Cool !!!
I guess we can leverage this in IOs with SDF.
Thanks
Regards
JB
On 14/05/2018 23:48, Eugene Kirpichov wrote:
Hi folks,
Wanted to give a heads up about the existence of a commonly requested
feature and its first successful production usage.
The feature is the Wait.on() transform [1] , and the first successful
production usage is in Spanner [2] .
The Wait.on() transform allows you to "do this, then that" - in the
sense that a.apply(Wait.on(signal)) re-emits PCollection "a", but only
after the PCollection "signal" is "done" in the same window (i.e. when
no more elements can arrive into the same window of "signal"). The
PCollection "signal" is typically a collection of results of some
operation - so Wait.on(signal) allows you to wait until that operation
is done. It transparently works correctly in streaming pipelines too.

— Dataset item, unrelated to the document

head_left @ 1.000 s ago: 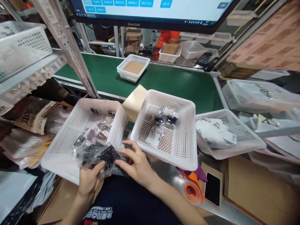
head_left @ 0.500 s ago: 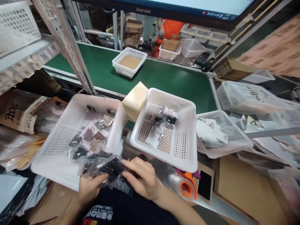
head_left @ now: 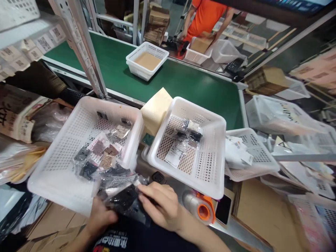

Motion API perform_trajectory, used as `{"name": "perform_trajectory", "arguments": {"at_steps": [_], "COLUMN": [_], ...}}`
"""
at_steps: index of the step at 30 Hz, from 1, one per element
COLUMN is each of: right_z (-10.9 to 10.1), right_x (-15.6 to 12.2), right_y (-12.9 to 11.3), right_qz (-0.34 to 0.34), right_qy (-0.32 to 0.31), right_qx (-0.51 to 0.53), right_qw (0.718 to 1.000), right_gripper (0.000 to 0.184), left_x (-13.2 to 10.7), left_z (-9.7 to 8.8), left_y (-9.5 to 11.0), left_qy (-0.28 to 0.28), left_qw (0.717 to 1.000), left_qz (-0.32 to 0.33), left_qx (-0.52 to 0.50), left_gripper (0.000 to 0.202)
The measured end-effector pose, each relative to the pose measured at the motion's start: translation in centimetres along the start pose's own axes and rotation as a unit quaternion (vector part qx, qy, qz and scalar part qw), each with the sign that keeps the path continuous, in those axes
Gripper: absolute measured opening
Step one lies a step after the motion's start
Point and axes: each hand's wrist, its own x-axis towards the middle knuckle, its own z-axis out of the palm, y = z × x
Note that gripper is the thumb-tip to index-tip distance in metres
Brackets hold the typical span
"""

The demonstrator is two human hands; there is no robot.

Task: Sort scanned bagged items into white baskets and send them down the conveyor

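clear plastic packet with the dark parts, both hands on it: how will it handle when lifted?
Probably floppy: the clear packet crinkles and sags between the left hand and right hand. Likely slippery, since the film shows glare. Probably light for its size: only small dark pieces show inside, though they might shift and bunch at one end.

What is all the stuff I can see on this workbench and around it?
Clear packets with dark items: a bundle, black, held in both hands at the near edge.
Left basket: one, white, holds small brown and black packets.
Middle basket: one, white, holds a few packets and a label.
Right basket: one, white, holds white packets.
Conveyor belt: one, green, behind the baskets.
Far basket: one, white, on the belt.
Tape dispenser: one, orange, near edge.
Phone: one, black, beside the dispenser.
Co-worker: one, orange shirt, beyond the belt.
Left hand: under the bundle.
Right hand: on the bundle.
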Motion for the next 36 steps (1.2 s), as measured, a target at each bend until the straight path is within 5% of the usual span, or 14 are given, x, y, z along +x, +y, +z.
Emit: {"name": "perform_trajectory", "arguments": {"at_steps": [6,11,23,36], "right_z": [0.1,0.1,0.0,-0.8], "right_x": [0.2,0.0,0.1,-0.2], "right_y": [0.2,0.2,0.0,0.8], "right_qz": [0.003,0.022,0.019,0.006], "right_qy": [-0.015,-0.021,-0.022,-0.008], "right_qx": [0.0,-0.003,0.003,-0.009], "right_qw": [1.0,1.0,1.0,1.0], "right_gripper": [0.027,0.027,0.031,0.036], "left_x": [0.1,0.8,0.9,0.2], "left_z": [0.4,-0.5,-1.6,0.6], "left_y": [1.7,0.7,-0.4,0.5], "left_qy": [-0.005,-0.049,-0.052,0.071], "left_qw": [0.999,0.998,0.998,0.995], "left_qz": [-0.045,-0.028,-0.03,-0.034], "left_qx": [-0.027,-0.03,-0.008,-0.062], "left_gripper": [0.063,0.058,0.046,0.051]}}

This may sound a little convoluted, so the example from documentation
should help.
PCollection<Void> firstWriteResults = data.apply(ParDo.of(...write to
first database...));
data.apply(Wait.on(firstWriteResults))
// Windows of this intermediate PCollection will be processed no
earlier than when
// the respective window of firstWriteResults closes.
.apply(ParDo.of(...write to second database...));
This is indeed what Spanner folks have done, and AFAIK they intend this
for importing multiple dependent database tables - e.g. first import a
parent table; when it's done, import the child table - all within one
pipeline. You can see example code in the tests [3].
Please note that this kind of stuff requires support from the IO
connector - IO.write() has to return a result that can be waited on. The
code of SpannerIO is a great example; another example is FileIO.write().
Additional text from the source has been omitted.